Büyücü başıyla kısa bir selam verdikten sonra, kraliçenin söylediğini hızlıca yapmak için dönüp, devasa taht salonundan çıktı. Kraliçe o çıkana kadar bekledi. Tüm benliğiyle o kadından nefret ediyordu. Elindeki en büyük gücü aldığı için ondan ölene kadar nefret edecekti.

***

Kaşmir, uykusundan uyandırıldığında, rüya bile görmediğini düşünecek kadar derin bir uykuya dalmış olduğunu fark etti. Onu uyandıran hırsızın bedeninin durdurulamaz bir şekilde titremeye başlaması olmuştu. Acı çekiyor gibi minik iniltiler çıkarıyor, bir an cenin pozisyonuna kapanıp, sonraki an tavana doğru bakar hale geliyordu. Canının çok yandığını anlamak için büyücü olmaya gerek yoktu. Kaşmir endişeyle ayıldı ve hırsızı uyandırmak için birkaç kez onu sabit tutmaya çalıştı. Titremesini durdurmak istiyordu. Şuan da her ne sebeple acı çekiyorsa, hepsini çekip almak istiyordu.
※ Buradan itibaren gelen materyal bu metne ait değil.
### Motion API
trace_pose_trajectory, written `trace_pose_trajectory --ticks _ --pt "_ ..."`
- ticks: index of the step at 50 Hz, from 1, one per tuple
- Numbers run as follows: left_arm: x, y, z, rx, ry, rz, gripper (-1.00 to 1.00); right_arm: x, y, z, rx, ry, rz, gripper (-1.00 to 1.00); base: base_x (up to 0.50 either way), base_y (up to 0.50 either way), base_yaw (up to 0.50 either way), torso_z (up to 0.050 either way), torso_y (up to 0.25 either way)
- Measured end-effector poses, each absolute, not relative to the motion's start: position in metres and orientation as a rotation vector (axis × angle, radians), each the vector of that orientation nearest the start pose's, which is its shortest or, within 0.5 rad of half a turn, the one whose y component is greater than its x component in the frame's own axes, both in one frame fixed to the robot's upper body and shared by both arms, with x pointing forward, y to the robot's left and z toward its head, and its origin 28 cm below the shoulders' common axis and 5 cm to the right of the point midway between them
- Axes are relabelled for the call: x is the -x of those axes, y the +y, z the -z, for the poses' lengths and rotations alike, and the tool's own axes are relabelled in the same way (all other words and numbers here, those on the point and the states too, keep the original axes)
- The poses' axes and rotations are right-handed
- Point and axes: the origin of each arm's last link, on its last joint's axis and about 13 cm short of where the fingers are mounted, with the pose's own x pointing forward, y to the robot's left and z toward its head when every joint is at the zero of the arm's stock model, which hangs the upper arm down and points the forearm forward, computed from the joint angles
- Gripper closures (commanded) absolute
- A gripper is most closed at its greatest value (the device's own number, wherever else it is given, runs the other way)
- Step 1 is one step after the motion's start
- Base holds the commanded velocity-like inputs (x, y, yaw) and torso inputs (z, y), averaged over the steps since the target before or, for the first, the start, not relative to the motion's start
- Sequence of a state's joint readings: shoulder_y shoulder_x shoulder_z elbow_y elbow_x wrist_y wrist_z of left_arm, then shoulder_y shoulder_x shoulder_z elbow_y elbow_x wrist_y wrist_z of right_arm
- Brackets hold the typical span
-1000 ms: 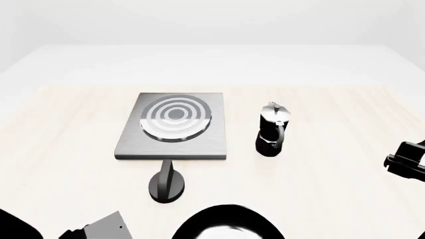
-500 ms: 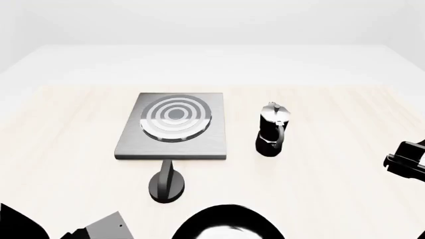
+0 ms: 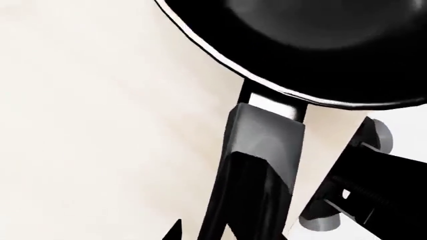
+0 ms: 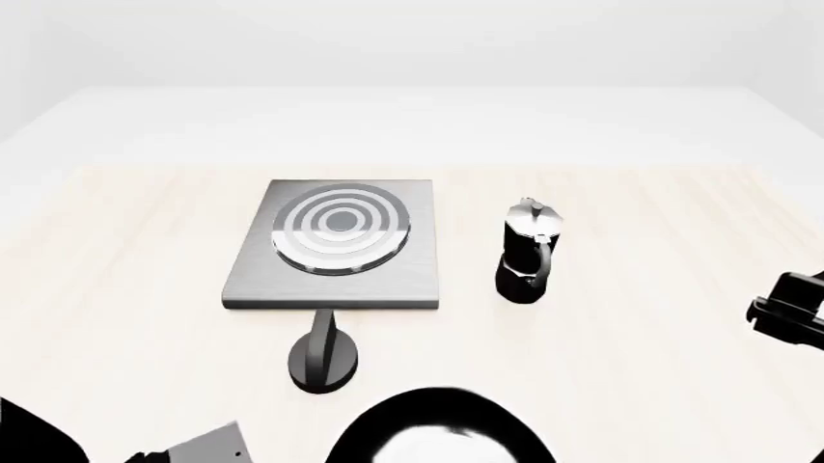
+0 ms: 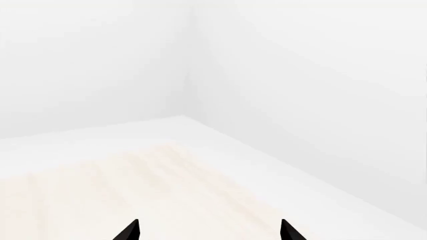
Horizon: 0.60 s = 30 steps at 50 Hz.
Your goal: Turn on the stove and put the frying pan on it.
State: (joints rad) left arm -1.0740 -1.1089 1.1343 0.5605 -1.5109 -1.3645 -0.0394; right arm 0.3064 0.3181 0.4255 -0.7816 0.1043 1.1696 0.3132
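Frying pan (image 4: 445,429) sits at the near edge of the head view, mostly cropped; only the black bowl and pale inside show there, handle not visible. Left wrist view fills that in: pan (image 3: 320,45) with its long dark handle (image 3: 257,175) running straight from the rim toward the camera. Left claw (image 3: 227,235) straddles the handle near its end, but the fingertips are barely in frame, so can't tell if it's clenched on it.

Stove (image 4: 338,246) lies flat mid-bench (image 4: 644,367), burner rings toward the far end, black knob (image 4: 323,355) just off its near edge, between stove and pan. Moka pot (image 4: 528,251) stands upright right of the stove, apart from it.

Right claw (image 5: 210,231) is spread wide, holding nothing, facing bare bench and a wall corner; its arm (image 4: 792,309) is at the far right.
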Motion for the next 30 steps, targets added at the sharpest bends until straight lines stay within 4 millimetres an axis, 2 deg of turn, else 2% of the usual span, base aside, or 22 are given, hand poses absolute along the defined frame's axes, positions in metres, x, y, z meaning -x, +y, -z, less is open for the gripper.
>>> trace_pose_trajectory --ticks 16,23,30 --pt "-0.165 0.289 -0.244 -0.65 1.027 0.923 1.0 -0.193 -0.213 -0.181 0.113 -0.014 0.722 -1.0 0.0 0.0 0.0 0.0 0.0" --pt "-0.16 0.289 -0.264 -0.683 0.991 0.903 1.0 -0.194 -0.213 -0.18 0.114 -0.012 0.721 -1.0 0.0 0.0 0.0 0.0 0.0" --pt "-0.157 0.289 -0.276 -0.703 0.983 0.889 1.0 -0.194 -0.213 -0.179 0.115 -0.011 0.721 -1.0 0.0 0.0 0.0 0.0 0.001"
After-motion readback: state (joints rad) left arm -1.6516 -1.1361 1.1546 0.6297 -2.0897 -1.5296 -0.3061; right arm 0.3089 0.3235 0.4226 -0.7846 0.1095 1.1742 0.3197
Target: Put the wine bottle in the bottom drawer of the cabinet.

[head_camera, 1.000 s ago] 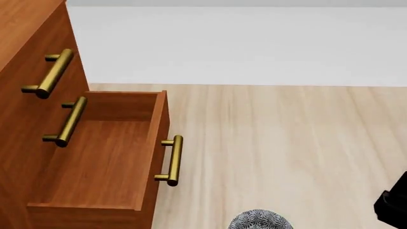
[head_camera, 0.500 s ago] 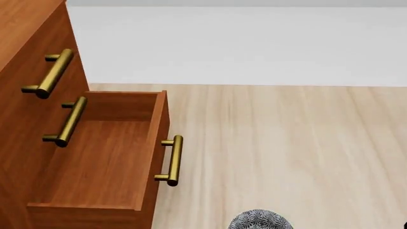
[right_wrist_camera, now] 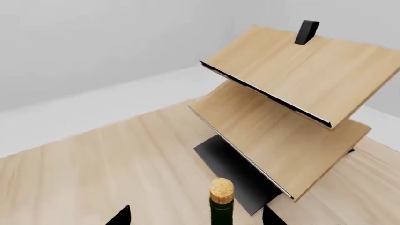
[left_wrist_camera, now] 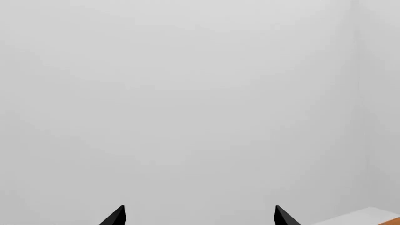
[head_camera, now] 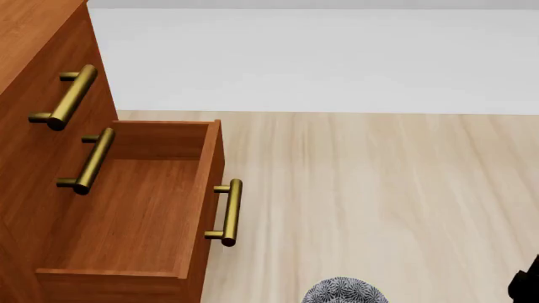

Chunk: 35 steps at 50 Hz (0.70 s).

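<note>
Pale floor beside cabinet (head_camera: 34,38); bottom drawer (head_camera: 135,208) open, empty. Dark arm edge back at head view's lower right corner. Right gripper (right_wrist_camera: 196,216) clamped on wine bottle (right_wrist_camera: 220,201), near rack (right_wrist_camera: 293,112), heading drawerward. Left gripper (left_wrist_camera: 198,216) apart, empty.

A pale wood plank floor (head_camera: 379,202) carries the reddish-brown cabinet (head_camera: 34,38), whose bottom drawer (head_camera: 126,214) stands pulled open above the boards. Elsewhere on that floor stands a pale wood rack (right_wrist_camera: 293,108) on a black base (right_wrist_camera: 234,171).
</note>
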Available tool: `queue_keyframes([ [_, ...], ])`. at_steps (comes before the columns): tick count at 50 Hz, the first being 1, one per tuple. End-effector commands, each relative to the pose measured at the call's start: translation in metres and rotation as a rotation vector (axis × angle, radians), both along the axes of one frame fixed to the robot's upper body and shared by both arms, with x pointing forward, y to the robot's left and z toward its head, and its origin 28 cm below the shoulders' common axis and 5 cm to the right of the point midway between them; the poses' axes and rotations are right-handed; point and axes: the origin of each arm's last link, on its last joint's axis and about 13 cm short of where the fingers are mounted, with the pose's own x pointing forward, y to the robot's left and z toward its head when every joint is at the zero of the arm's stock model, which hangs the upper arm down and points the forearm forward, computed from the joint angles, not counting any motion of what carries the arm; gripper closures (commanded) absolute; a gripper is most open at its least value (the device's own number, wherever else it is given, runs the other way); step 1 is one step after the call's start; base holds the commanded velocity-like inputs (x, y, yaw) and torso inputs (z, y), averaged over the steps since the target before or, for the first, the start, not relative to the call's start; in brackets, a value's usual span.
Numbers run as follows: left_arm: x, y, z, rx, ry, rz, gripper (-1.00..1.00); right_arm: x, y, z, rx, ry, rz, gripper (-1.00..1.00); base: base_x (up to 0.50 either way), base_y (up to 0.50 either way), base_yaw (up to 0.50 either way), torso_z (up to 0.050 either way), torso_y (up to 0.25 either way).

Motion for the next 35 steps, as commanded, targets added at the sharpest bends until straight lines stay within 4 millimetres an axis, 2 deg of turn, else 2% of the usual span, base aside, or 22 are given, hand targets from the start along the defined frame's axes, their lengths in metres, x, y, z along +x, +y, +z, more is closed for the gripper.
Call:
queue_keyframes([
  [1, 0.000, -0.001, -0.001, 0.001, 0.001, 0.000, -1.00, 0.013, -0.002, -0.009, -0.016, 0.048, -0.001, -1.00, 0.00, 0.00, 0.00, 0.000, 0.000],
  [35, -0.001, -0.001, 0.000, 0.000, -0.002, -0.003, -1.00, 0.034, -0.014, -0.032, -0.023, 0.134, -0.049, -1.00, 0.00, 0.00, 0.00, 0.000, 0.000],
])
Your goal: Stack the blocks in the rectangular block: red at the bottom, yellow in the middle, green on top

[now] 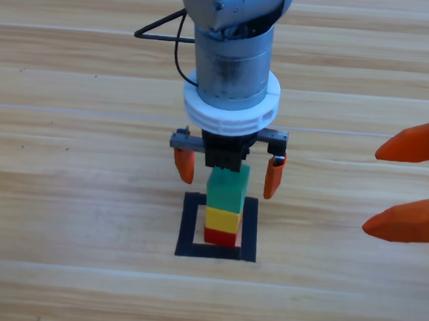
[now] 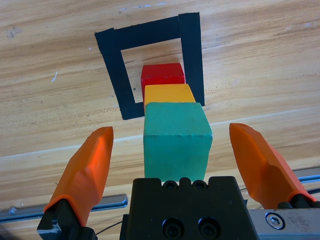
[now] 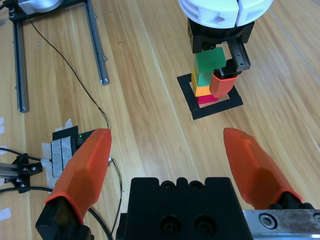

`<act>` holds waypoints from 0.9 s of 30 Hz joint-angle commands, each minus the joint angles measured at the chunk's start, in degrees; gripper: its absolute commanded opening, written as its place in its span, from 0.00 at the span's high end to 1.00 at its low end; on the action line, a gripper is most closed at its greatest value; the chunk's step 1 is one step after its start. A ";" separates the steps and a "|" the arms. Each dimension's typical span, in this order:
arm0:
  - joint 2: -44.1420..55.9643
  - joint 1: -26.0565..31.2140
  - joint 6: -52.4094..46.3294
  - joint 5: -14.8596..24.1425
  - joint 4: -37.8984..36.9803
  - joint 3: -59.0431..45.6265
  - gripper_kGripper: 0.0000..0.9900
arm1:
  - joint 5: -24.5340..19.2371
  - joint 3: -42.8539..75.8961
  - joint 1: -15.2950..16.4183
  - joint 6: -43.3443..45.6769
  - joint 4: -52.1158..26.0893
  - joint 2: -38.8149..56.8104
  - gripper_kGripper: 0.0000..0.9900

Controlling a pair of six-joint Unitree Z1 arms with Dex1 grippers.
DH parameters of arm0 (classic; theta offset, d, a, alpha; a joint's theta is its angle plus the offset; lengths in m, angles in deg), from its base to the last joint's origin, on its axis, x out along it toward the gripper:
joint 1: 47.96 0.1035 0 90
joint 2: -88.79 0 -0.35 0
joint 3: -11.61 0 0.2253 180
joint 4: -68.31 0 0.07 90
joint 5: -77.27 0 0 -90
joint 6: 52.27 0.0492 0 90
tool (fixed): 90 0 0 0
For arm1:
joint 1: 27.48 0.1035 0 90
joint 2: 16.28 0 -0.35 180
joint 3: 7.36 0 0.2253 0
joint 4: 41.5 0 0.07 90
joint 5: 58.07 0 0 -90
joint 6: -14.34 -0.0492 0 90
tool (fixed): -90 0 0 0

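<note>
Left wrist view shows my left gripper point(image 2: 171, 150) spread wide, gripping nothing, either side of the green cube point(image 2: 176, 140) without touching. Beneath sit the yellow cube point(image 2: 168, 93) and red cube point(image 2: 162, 74), inside the tape outline point(image 2: 111, 70). My right gripper point(image 1: 410, 183) waits wide open, well apart.

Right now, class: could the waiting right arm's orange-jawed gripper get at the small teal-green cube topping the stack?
Probably not: the left gripper hangs over the teal-green cube, open jaws flanking it. The right gripper waits open at the table's right edge.

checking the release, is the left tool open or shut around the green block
Open: in the left wrist view the left tool has its jaws spread, clear gaps either side of the green block.
</note>
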 commanded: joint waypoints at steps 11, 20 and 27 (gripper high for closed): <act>20.28 1.04 4.14 2.45 0.26 -8.22 0.00 | -0.71 0.65 0.09 -1.02 -0.88 3.50 0.00; 45.07 1.13 14.33 5.70 -9.14 -32.21 0.00 | -6.16 -8.58 7.82 -1.11 6.42 1.92 0.00; 51.22 1.04 16.97 5.09 -16.96 -46.89 0.00 | -6.33 -8.58 8.79 -0.84 6.86 -0.54 0.00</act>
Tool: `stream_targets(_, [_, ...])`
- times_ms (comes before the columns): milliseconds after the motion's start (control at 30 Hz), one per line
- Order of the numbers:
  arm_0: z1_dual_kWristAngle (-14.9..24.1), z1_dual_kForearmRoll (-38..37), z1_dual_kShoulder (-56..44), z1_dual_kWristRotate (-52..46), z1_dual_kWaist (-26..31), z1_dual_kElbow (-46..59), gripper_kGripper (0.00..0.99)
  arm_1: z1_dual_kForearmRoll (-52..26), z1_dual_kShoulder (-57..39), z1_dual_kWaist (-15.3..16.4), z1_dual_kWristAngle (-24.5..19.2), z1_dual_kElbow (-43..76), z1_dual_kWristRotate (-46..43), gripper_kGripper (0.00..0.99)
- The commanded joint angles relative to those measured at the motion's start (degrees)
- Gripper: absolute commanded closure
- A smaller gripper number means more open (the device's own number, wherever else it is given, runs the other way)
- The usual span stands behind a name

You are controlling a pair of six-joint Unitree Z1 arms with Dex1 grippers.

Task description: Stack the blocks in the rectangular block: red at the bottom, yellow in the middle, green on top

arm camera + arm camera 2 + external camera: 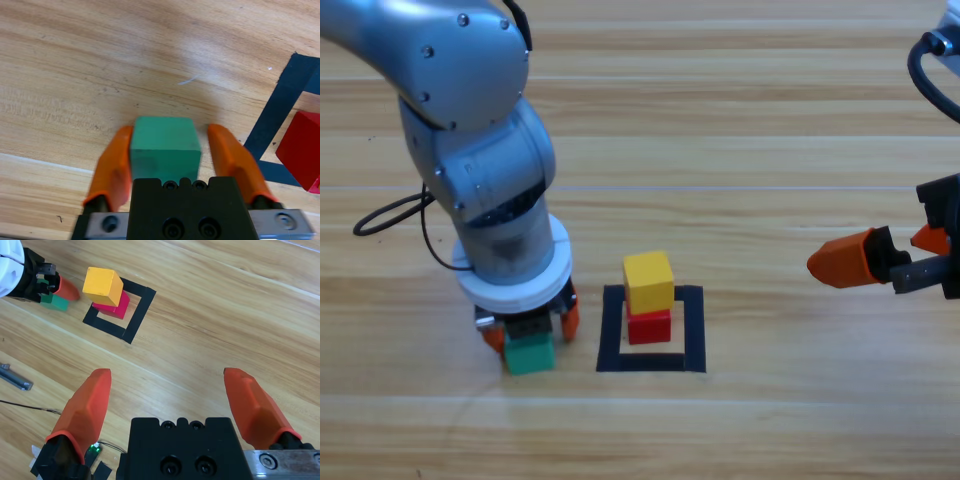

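The green cube (164, 145) sits on the wood just beside the tape rectangle (692, 330), outside its left edge, and I have my left gripper (529, 328) lowered over it. One jaw lies against one side of the cube; the other shows a sliver of gap, so I straddle it without a full clamp. Inside the rectangle the red cube (650, 326) is at the bottom with the yellow cube (649, 282) on top, so green is the last piece, and I judge that is why I am set round it. My wrist view shows that gap and the tape corner close by, which the high view hides under my arm. My right gripper (880, 258) waits well apart from the rectangle, jaws spread wide and empty; its wrist view shows the yellow cube overhanging the red one.
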Motion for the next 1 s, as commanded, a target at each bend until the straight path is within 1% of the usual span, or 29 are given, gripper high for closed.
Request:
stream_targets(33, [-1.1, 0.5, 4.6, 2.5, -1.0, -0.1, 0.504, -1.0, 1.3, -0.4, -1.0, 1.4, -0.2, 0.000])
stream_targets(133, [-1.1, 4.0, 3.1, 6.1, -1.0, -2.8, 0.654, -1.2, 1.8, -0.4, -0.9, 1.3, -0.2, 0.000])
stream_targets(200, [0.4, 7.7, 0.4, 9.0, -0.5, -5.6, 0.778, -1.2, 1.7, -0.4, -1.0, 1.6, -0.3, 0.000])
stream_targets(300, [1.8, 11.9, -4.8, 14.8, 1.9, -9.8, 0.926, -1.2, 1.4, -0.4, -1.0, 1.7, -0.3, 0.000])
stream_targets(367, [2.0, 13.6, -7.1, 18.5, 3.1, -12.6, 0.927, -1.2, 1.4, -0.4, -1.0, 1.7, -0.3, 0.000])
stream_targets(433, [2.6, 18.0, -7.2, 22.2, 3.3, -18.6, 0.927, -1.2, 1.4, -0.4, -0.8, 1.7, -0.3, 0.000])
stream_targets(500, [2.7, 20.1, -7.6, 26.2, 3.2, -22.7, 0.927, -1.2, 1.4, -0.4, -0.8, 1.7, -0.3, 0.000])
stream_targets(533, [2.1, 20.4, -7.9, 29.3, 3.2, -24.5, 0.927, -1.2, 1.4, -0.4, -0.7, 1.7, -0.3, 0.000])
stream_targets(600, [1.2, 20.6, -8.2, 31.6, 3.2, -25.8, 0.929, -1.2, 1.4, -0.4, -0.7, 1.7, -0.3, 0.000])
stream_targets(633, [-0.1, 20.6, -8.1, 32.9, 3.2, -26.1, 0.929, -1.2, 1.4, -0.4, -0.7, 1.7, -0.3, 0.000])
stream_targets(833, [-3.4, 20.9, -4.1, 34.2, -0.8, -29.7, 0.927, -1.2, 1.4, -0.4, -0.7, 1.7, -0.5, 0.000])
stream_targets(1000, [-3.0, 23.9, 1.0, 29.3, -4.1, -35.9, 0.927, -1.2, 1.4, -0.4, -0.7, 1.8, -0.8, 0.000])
Elinden hiçbir şey gelmiyor olması, can acıtıcı bir çaresizliği beraberinde getirmişti.

- Hırsız, uyan! Lütfen. Hadi.

Kaşmir, onu uyandıramayacağından emin olduğunda gözle takip etmesi çok zor bir hızla kendini monkun odasına götürmüştü. Şu an nöbet sırası geçmiş, dinlenmek için odasında olmalı diye düşünmüştü. Öyle de oldu. Alexander kapının açılışıyla yataktan fırlamış olsa da, Kaşmir'in yüzüne yerleşen endişesini görür görmez soru sormaktan vaz geçti.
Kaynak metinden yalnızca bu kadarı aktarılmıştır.